Working with a group of activists, Ipek fights to get justice for two survivors of horrific assaults: Arzu, married at 14 and Kubra, a successful TV presenter. Ipek struggles not only against a biased legal system but an increasingly repressive government. After an attempted coup, there is an unprecedented crackdown on dissenting voices, leaving Ipek, like thousands of other lawyers, fearing imprisonment.
"The film expertly presents the political and cultural forces that perpetuate a culture of violence against women, regardless of where they are on the social ladder. It also shows the effect on the male family of the women. Although set in Turkey, the film has universal relevance as domestic violence and hate crimes against women are a global problem. It's a must see." Special mention in the Movies That Matter Grand Jury Prize.
Beş yılı aşkın bir sürede çekilen “Ölümüne Boşanmak/Dying to Divorce”, izleyicileri Türkiye’nin toplumsal cinsiyete dayalı şiddet krizi ve toplumun demokratik özgürlüğünü ciddi şekilde sarsan siyasi olaylarin kalbine götürüyor. Film, samimi ve kişisel hikayeler aracılığıyla, modern Türkiye'de bağımsız bir kadın olma mücadelesine benzersiz bir bakış açısı kazandırıyor.

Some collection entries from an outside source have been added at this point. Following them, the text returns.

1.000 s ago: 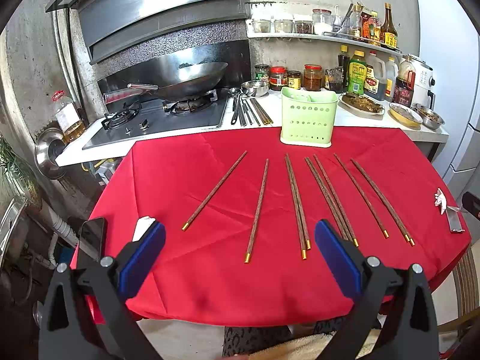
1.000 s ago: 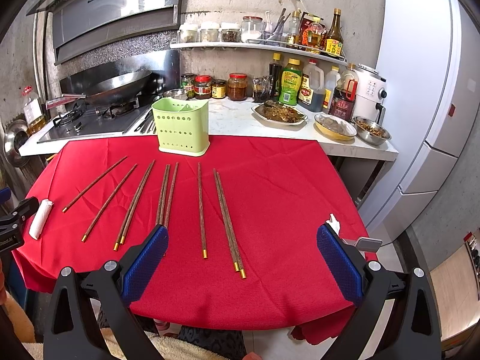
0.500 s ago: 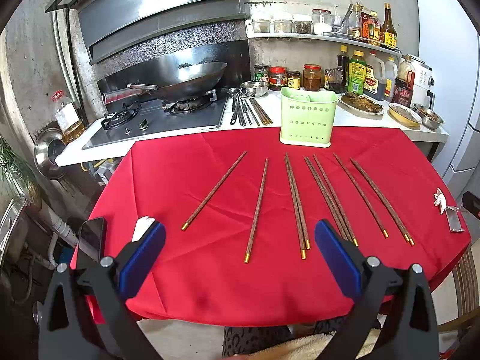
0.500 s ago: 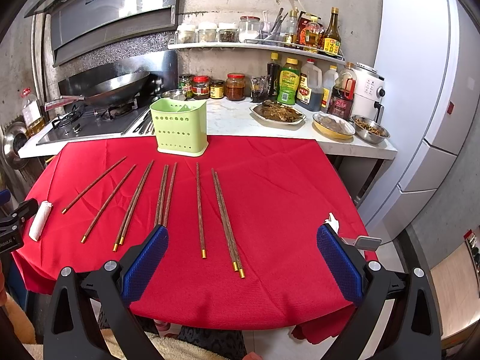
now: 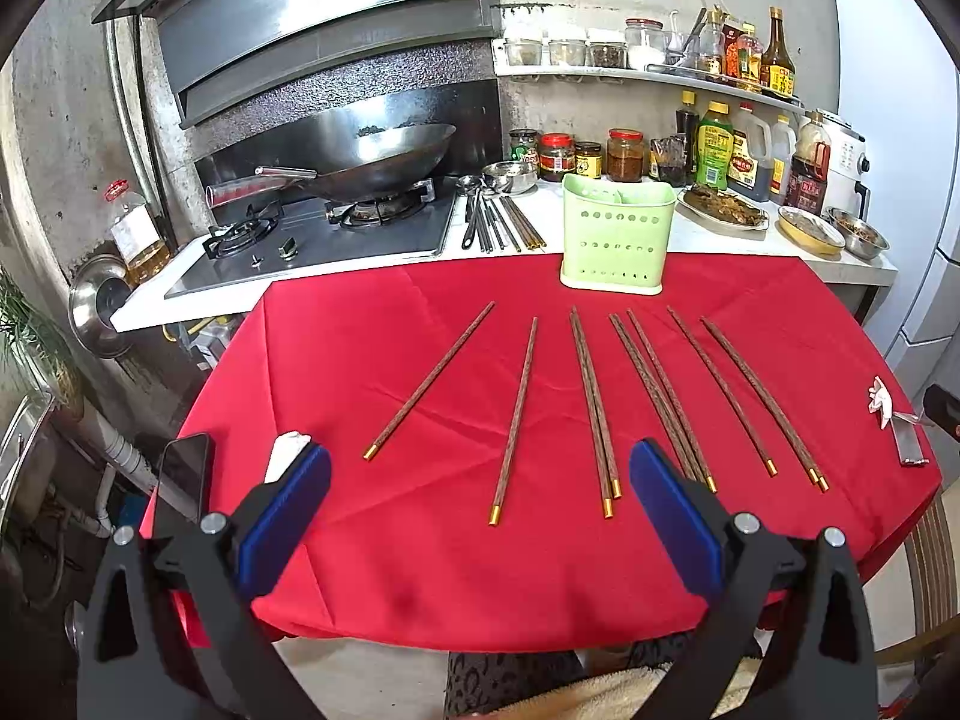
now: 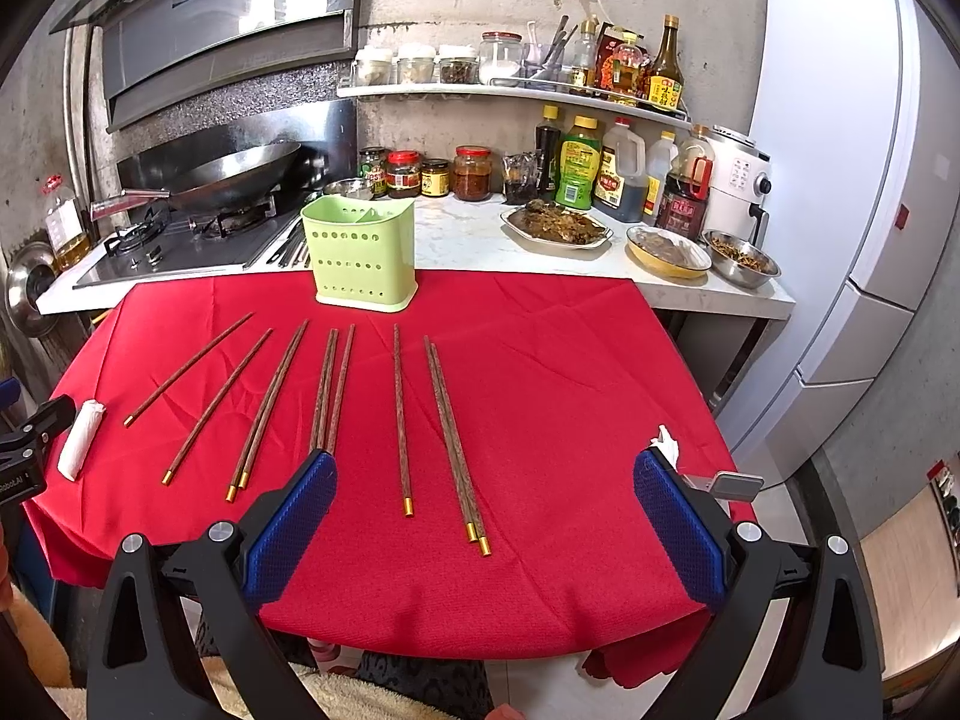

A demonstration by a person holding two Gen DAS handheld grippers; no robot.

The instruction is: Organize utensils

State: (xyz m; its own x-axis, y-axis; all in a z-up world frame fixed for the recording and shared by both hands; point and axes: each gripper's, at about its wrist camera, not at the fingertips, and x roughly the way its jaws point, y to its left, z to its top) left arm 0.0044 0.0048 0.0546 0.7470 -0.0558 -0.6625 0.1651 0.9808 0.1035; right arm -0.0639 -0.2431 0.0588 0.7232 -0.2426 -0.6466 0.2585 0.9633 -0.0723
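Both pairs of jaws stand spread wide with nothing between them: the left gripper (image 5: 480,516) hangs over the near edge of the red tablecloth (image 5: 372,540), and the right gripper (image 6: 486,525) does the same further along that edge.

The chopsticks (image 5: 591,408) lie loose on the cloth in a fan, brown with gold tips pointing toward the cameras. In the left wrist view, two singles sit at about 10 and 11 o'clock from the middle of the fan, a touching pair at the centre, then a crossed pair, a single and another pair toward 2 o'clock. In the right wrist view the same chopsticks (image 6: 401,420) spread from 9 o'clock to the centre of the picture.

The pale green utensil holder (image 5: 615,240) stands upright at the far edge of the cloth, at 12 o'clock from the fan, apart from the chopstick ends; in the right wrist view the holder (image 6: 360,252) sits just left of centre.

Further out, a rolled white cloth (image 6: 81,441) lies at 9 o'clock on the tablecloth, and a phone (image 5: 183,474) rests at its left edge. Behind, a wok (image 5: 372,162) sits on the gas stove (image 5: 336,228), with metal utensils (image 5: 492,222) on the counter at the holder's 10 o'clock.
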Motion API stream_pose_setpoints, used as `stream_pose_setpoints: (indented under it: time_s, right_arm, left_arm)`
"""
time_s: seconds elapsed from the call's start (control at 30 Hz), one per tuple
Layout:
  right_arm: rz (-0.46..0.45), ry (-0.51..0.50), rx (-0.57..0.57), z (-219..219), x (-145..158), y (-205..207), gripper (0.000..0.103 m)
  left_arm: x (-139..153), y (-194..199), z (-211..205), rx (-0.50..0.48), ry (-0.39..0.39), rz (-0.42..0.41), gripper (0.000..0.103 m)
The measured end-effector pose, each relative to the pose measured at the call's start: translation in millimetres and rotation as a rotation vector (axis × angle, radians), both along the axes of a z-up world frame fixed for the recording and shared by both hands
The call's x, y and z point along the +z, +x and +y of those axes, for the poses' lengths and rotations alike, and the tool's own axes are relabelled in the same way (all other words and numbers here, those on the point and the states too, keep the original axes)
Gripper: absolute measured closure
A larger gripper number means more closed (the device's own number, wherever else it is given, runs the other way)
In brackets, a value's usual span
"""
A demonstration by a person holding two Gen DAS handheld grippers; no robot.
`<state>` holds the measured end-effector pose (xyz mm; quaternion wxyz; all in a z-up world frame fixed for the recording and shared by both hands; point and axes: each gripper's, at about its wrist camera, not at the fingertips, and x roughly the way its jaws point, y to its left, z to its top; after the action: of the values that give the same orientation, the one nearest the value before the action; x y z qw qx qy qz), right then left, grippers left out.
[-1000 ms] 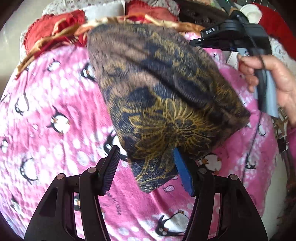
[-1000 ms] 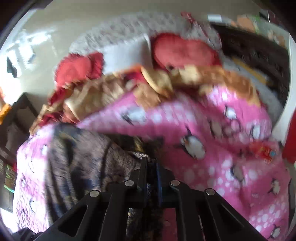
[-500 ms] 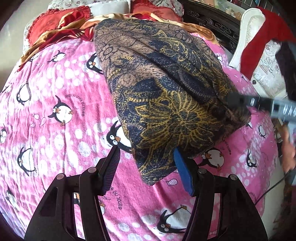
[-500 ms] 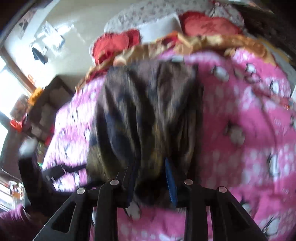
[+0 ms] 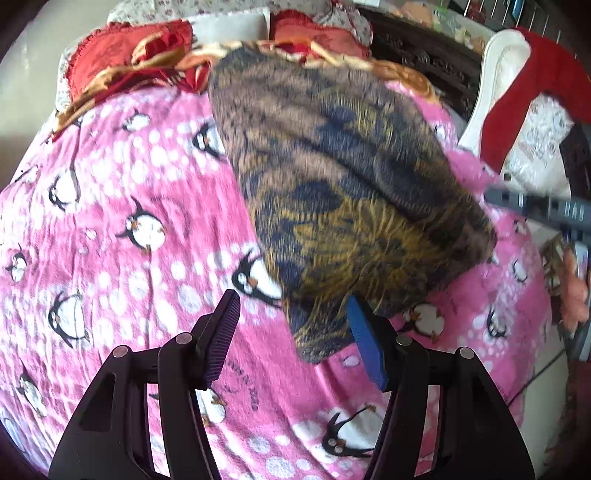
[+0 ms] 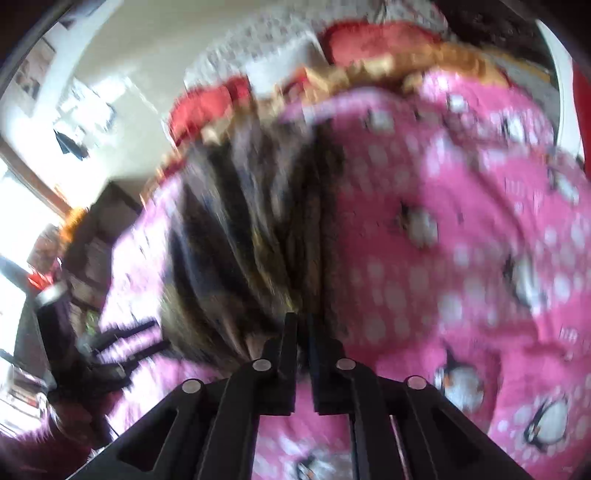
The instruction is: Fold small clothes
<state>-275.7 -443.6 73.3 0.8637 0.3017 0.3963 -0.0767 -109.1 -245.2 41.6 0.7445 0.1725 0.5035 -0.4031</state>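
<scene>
Pink bedding printed with penguins and white dots covered the bed (image 5: pixel 122 192) in the left wrist view, with two red cushions (image 5: pixel 122 55) and a white pillow (image 5: pixel 229 24) at its far end. A brown, navy and gold patterned garment (image 5: pixel 332 184) lay on the blanket, stretching from the cushions down toward the camera, its near corner resting between the spread fingers of the left gripper (image 5: pixel 291 314). That gripper was wide open and held nothing; its blue pad (image 5: pixel 364 343) sat just beside the cloth's corner. Small dark writing on the blanket near the left finger was too blurred to read. At the right edge, the right gripper (image 5: pixel 539 208) showed as a grey bar with pale lettering that could not be made out, reaching the garment's right edge. A white chair (image 5: pixel 491 85) draped with red cloth (image 5: pixel 517 96) stood beside the bed. Open blanket lay to the left of the garment.

From the right wrist view, heavily blurred, the right gripper (image 6: pixel 303 325) had its fingers drawn almost together, pinching the garment (image 6: pixel 251 229) at its near edge. Folds of the cloth ran away toward the cushions (image 6: pixel 207 107). Pink blanket (image 6: pixel 461 221) filled the right side. The left gripper (image 6: pixel 122 343) appeared as a dark shape at the lower left.
</scene>
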Motion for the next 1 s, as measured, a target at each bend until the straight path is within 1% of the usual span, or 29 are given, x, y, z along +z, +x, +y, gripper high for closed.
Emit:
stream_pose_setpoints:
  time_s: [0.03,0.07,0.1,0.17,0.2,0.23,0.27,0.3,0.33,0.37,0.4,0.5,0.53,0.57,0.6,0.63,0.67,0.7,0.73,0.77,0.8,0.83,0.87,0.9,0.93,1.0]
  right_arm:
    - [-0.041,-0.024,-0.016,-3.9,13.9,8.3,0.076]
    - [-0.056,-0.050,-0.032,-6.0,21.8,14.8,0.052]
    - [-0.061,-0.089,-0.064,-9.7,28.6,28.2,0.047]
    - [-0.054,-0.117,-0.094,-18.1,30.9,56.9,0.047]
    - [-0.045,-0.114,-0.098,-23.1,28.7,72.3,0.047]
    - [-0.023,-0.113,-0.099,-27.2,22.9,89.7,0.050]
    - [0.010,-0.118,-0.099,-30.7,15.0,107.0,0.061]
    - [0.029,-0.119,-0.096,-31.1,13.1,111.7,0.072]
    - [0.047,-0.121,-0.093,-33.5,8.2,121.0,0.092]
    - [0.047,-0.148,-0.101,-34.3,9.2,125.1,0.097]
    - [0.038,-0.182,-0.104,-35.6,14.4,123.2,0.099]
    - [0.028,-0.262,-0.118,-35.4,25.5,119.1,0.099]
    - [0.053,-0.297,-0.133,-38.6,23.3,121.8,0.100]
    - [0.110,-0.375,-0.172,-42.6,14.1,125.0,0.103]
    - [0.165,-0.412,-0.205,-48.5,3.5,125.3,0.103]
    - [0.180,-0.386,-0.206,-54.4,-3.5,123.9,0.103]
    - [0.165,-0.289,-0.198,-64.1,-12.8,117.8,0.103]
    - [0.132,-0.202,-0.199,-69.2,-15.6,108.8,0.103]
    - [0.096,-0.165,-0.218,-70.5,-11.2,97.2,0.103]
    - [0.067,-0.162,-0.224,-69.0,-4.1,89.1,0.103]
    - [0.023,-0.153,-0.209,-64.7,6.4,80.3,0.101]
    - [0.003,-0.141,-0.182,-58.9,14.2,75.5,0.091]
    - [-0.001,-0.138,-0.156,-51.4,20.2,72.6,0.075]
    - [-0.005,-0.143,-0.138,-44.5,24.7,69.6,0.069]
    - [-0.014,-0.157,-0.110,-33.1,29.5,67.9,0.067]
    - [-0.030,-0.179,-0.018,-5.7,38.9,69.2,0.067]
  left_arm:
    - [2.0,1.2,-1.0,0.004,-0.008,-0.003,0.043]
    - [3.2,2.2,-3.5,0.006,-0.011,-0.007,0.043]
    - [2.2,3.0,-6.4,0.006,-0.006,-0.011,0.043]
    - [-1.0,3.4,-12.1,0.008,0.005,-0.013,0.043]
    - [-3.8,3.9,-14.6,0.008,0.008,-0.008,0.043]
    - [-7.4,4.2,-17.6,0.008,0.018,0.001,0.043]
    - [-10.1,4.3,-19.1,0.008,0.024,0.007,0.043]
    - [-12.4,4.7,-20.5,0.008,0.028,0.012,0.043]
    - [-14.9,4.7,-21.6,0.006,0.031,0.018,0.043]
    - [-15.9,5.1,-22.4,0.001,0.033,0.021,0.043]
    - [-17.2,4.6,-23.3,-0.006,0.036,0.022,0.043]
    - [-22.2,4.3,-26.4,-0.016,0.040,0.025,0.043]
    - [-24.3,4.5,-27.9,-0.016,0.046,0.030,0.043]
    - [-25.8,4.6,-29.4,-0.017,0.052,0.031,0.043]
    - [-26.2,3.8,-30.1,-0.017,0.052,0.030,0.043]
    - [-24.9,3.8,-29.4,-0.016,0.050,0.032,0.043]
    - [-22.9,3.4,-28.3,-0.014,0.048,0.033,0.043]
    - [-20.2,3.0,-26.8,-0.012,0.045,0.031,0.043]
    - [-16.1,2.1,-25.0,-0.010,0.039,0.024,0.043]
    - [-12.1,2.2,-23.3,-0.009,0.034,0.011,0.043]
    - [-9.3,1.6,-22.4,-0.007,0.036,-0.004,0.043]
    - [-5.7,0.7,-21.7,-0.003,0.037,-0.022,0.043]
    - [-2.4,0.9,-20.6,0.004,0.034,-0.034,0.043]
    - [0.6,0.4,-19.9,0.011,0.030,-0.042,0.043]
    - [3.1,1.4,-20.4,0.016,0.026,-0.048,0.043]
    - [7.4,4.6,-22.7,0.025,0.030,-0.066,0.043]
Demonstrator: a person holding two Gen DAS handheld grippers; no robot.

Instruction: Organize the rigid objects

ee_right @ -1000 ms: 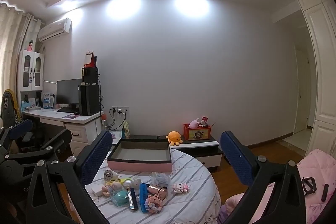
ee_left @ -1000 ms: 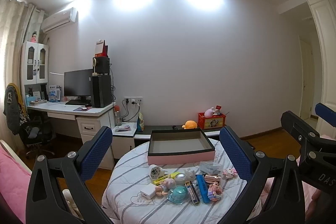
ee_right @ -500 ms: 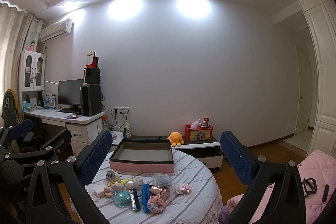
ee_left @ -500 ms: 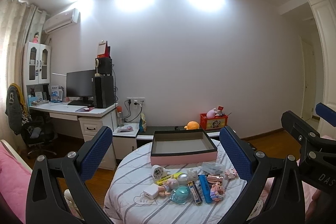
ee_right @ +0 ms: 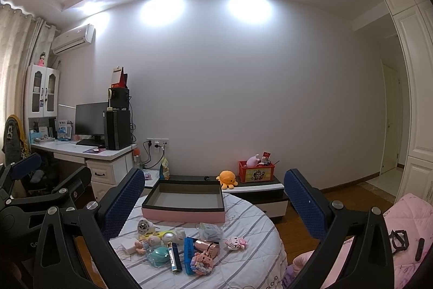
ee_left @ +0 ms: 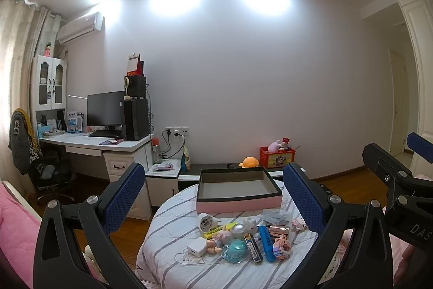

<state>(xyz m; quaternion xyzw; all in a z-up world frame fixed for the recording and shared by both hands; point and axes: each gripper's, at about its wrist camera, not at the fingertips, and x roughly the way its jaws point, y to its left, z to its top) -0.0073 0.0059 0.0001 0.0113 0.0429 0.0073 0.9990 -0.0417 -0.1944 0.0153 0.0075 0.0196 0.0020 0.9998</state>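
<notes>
A shallow pink box (ee_left: pixel 238 203) (ee_right: pixel 184 214) with a dark inner rim stands empty at the back of a round striped table (ee_left: pixel 167 262) (ee_right: pixel 251 264). In front of it lies a cluster of small things: a white charger (ee_left: pixel 197 247), a teal shell-shaped case (ee_left: pixel 235 251) (ee_right: pixel 158 254), a blue bar (ee_left: pixel 265 242) (ee_right: pixel 189 251), a rose-gold case (ee_right: pixel 207 245) and a pink block figure (ee_right: pixel 236 242). My left gripper (ee_left: pixel 213 197) and my right gripper (ee_right: pixel 215 201) both hang open above the table, holding nothing.
A white desk (ee_left: pixel 92 144) with a monitor and a tower PC stands at the left, with a chair beside it. A low cabinet behind the table carries an orange plush (ee_right: pixel 227 178) and a red crate (ee_right: pixel 256 171). Pink bedding (ee_right: pixel 406 221) lies at the right.
Both views have shifted slightly, so the table and box sit a little further right and lower. Both grippers stay open, and nothing on the table has moved.
</notes>
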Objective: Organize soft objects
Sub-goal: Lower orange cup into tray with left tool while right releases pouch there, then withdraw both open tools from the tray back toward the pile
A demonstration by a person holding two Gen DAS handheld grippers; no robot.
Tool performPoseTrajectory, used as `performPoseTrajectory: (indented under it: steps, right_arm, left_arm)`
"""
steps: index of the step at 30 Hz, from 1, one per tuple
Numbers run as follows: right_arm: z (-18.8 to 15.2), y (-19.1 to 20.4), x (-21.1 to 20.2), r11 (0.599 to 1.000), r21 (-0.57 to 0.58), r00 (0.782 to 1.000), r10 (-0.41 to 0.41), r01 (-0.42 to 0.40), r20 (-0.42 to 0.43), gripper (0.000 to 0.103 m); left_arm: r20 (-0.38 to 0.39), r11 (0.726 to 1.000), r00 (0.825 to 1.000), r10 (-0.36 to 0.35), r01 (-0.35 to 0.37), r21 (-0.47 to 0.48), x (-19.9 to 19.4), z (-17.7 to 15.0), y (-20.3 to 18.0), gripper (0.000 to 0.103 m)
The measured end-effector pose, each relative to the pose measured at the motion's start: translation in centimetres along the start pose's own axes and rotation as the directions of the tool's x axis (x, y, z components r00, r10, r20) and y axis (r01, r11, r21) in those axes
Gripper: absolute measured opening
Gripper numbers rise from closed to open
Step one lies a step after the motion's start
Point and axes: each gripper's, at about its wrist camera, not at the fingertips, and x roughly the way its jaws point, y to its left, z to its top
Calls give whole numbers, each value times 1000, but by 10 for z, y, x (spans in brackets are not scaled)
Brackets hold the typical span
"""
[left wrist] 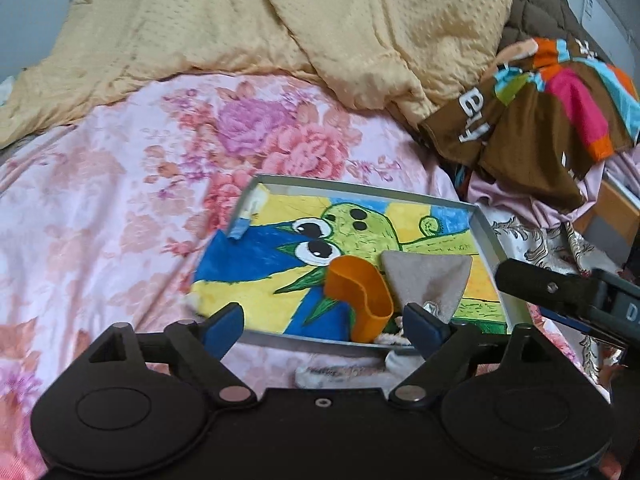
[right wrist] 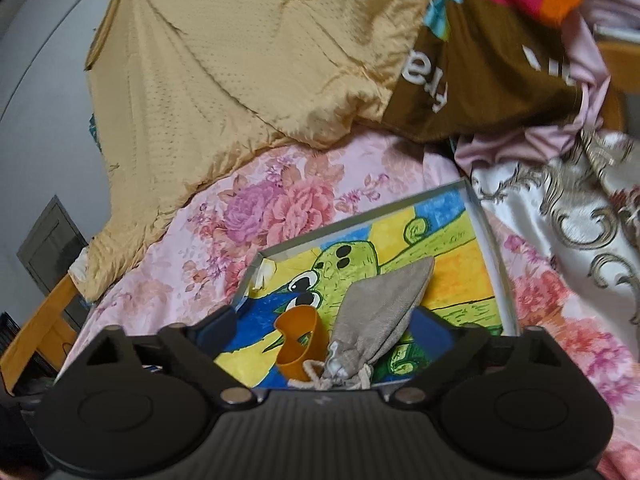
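A grey cloth pouch (right wrist: 384, 312) with a drawstring lies in a shallow tray (left wrist: 490, 236) lined with a bright cartoon drawing, touching a bent orange cup (left wrist: 360, 300). The tray rests on a floral bedsheet (left wrist: 120, 184), with a tan quilt (left wrist: 240, 20) and colourful clothes (left wrist: 552, 96) behind. The left gripper (left wrist: 326, 320) and right gripper (right wrist: 326, 330) both gape wide, holding nothing.
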Motion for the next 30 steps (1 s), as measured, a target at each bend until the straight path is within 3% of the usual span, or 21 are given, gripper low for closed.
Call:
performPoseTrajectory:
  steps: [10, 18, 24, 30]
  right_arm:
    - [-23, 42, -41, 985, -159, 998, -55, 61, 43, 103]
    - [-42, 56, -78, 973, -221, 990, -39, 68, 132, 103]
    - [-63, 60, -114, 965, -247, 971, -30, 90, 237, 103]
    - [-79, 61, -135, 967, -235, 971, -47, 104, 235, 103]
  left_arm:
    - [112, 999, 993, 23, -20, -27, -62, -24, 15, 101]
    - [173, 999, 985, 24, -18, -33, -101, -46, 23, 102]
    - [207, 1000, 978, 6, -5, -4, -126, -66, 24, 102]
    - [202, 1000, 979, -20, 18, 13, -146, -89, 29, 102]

Türkiye'de her üç kadından biri aile içi şiddete maruz kalmakta ve kadın cinayetlerinin sayısı her geçen gün artmaktadır. Avukat İpek Bozkurt, erkek suçluları parmaklıklar ardına koyarak bu kadın düşmanı eğilime cesurca meydan okumaya kararlıdır.
Bir grup aktivistle birlikte, İpek, eşlerinden gördükleri korkunç saldırılardan sağ kurtulan iki kadın için adaleti sağlamak için savaşır: 14 yaşında evlendirilen Arzu ve başarılı bir TV sunucusu olan Kubra. Hem yanlı kanun sistemi, hem de her geçen gün artan devlet baskısı, İpek’in mücadelesini gitgide zorlaştırır. Darbe girişiminin ardından muhalif seslere şiddetli bir baskı uygulanırken, Türkiyedeki binlerce avukat gibi, İpek’i de hapse girme korkusu sarar.
"Film, toplumsal sınıf fark etmeksizin kadına yönelik şiddet kültürünün sürmesine neden olan siyasi ve kültürel güçleri ustalıkla ekrana taşıyor. Bunu yaparken ayni zamanda, şiddetin kadınların ailelerindeki etkisini de gösteriyor. Konu Türkiye'de geçmesine rağmen, aile içi şiddet ve kadına yönelik nefret suçlarının küresel bir sorun olması filme evrensel bir önem kazandırıyor. Mutlaka izlenmeli!” Movies That Matter Büyük Jüri Ödülü yorumu.